У Родина подрагивали губы и мокли опухшие глаза. Мне стало его так жалко, что моё сердце начало сжиматься от боли.
— Это всё он, эта тварь, это старая тварь — мой отец. Это он довёл её до такого состояния. Будь он трижды проклят! — крикнул Родин.
— Тише, тише, Дима, успокойся, — привстал Иван Тимофеевич.
— Что тише! — прокричал Родин, — вы сами хотели всё знать, так и слушайте теперь! Он бросил нас с матерью, когда мне было пятнадцать лет. Мать сразу поникла и более уже не была такой как прежде. А стерва, Жанна Петровна, к которой он ускакал, самая настоящая шлюха! Захомутала его, как мальчишку. У неё ещё вдобавок ко всему сын, или, лучше сказать, ублюдок был, которого она в молодости нагуляла. Ему тогда двенадцать лет было, а самой Жанне что-то около тридцати двух, на три года младше матери. Ей сейчас уже сорок семь и она порхает, как пташка, а моя мать одной ногой в могиле стоит, а над изголовьем кровати уже могильным запахом смерть веет.
— Дима, но нельзя же так ненавидеть своего родного отца, — сказал Иван Тимофеевич.
Я сидел, застыв, возле открытого пианино.
— Да какой он мне отец! Вы ещё не знаете, что дальше было. Не случись этого, у матери, может, и не произошел бы рецидив, который и стал роковым… — Он утирал мокрые от слёз и опухшие глаза свои.
Я встал с круглого стульчика и подошёл к нему сзади и взял обеими руками за плечи.
— Теперь ты меня понимаешь, Герман? — спросил Родин.
— Прости меня, Дима, мне очень жаль, что я на тебя напирал. Прости…
— Нечего тебе извиняться. Ты сядь, я дальше расскажу. Простите, я не могу, слёзы сами катятся, вы не думайте, что я слюнтяй, — пошмыгал Родин и высморкался в платок. — Я просто после всех событий, которые, признаться, сломили меня, стал часто впадать в состояние меланхолии, и это состояние порой заводит меня в такие тупики, что я часто могу не спать целую ночь и плакать, хотя раньше мне говорили, что я — сангвиник… Впрочем… мне свойственна и крайняя раздражительность. Но я никогда не был слюнтяем, никогда. Чёрт знает, что такое происходит.

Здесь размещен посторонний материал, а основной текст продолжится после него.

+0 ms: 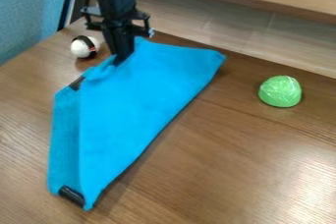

— Нет, нет, как можно! Что ты такое говоришь? Мы совершенно не думаем, что ты какой-то там…, — взволнованно и очень искренне проговорил Иван Тимофеевич. — Правда, Герман?
— Конечно, не думаем! — сказал я, плюхнувшись на диван, от чего старые пружины задребезжали, издавая неприятный протяжный звук.
— Мне, знаете, и поговорить не с кем. Мать почти не разговаривает…
— Дима, — перебил Иван Тимофеевич, — а кто же сейчас с твоей мамой дома?
— А… Это? Да вы не беспокойтесь, Иван Тимофеевич, с ней моя двоюродная сестра, Валентина — святой человек. Она периодически приезжает к нам из В… , — (после непродолжительной паузы), — и…и…и ещё к…к…кое-что… — Родин наклонился и уставился в пол. Я даже немного испугался.